» Problem to work on
Go through the listing and copy each line with the string "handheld".

» Data for processing
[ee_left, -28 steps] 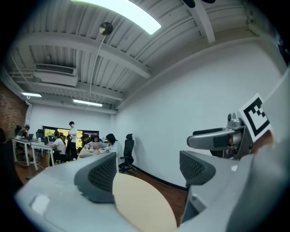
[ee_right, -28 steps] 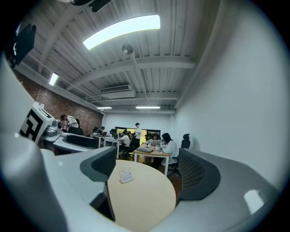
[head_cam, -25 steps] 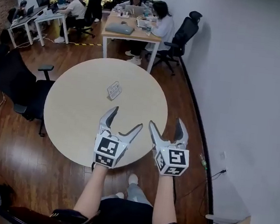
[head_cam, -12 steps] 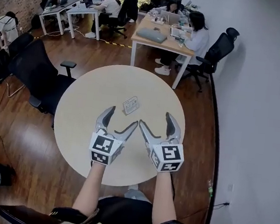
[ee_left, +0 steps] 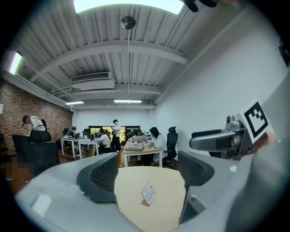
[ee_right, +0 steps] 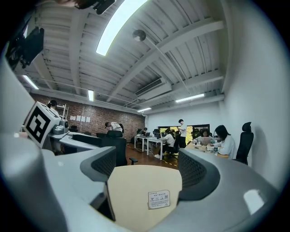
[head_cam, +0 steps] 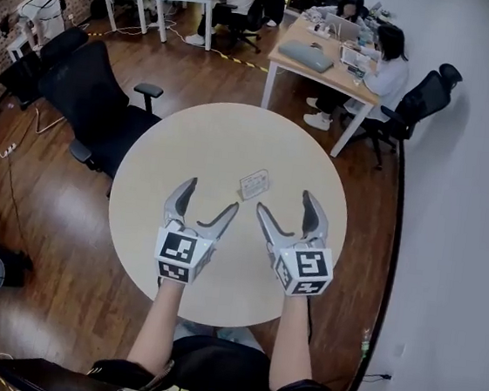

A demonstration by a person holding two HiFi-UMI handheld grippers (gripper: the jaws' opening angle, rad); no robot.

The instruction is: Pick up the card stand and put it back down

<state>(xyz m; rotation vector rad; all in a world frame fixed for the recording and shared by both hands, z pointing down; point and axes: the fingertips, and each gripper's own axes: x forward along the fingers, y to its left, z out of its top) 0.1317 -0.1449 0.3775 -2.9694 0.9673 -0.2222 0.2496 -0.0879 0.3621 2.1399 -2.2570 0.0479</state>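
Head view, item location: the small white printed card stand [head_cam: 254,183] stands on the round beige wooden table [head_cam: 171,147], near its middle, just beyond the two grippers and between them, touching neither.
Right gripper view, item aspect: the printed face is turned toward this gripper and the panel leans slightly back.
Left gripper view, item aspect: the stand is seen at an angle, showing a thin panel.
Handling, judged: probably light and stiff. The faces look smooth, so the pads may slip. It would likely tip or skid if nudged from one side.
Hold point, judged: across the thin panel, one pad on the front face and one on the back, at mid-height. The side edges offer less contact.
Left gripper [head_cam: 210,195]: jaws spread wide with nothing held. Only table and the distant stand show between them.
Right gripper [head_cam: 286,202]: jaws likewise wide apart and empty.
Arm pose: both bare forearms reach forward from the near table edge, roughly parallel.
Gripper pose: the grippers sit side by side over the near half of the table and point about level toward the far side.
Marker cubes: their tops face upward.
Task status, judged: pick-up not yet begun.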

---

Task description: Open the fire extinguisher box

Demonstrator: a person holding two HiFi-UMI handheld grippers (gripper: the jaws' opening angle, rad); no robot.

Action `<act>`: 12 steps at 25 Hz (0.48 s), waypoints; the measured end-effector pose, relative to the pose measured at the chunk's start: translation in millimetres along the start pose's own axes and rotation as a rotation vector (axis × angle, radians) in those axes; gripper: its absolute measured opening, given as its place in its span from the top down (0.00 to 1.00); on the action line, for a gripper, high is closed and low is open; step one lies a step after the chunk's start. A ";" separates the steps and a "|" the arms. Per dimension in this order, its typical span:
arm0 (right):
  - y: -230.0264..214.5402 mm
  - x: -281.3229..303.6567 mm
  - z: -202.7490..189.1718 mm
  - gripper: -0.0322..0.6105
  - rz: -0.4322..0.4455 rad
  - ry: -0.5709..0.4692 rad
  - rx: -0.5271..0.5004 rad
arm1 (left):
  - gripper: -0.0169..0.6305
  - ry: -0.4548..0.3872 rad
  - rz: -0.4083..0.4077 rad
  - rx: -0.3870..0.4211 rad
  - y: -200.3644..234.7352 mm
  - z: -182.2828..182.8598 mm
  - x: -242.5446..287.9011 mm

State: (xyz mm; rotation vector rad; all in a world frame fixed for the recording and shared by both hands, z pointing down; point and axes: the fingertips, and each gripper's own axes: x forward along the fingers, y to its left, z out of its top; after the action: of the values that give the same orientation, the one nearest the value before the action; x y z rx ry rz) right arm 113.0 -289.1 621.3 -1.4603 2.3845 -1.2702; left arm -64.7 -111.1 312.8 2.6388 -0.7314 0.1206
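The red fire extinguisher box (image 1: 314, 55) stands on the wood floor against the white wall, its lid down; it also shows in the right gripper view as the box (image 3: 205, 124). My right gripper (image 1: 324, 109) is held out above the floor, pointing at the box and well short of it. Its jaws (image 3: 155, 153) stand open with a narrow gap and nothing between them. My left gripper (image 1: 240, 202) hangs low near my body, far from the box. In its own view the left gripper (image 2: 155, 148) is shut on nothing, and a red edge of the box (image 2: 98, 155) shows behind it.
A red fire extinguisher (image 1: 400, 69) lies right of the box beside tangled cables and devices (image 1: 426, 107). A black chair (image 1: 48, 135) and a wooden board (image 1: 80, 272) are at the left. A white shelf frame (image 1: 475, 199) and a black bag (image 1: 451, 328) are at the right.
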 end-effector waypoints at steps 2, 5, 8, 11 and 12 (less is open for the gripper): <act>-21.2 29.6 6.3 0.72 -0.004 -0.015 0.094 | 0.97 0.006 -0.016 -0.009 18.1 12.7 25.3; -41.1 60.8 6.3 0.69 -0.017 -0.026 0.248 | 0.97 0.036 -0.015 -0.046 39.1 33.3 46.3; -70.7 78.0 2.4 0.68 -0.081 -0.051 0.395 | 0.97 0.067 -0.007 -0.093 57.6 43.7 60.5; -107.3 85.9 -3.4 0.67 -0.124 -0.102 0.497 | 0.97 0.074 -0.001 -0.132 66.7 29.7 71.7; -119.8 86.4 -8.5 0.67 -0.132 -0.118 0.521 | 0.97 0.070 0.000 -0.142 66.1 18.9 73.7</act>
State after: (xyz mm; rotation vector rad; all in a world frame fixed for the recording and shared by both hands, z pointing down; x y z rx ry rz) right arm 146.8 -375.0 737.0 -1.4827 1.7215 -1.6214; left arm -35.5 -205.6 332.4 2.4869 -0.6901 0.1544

» Written solution
A demonstration by a person holding two HiFi-UMI handheld grippers (gripper: the jaws' opening angle, rad); no robot.
Demonstrator: a person holding two HiFi-UMI handheld grippers (gripper: the jaws' opening angle, rad); no robot.

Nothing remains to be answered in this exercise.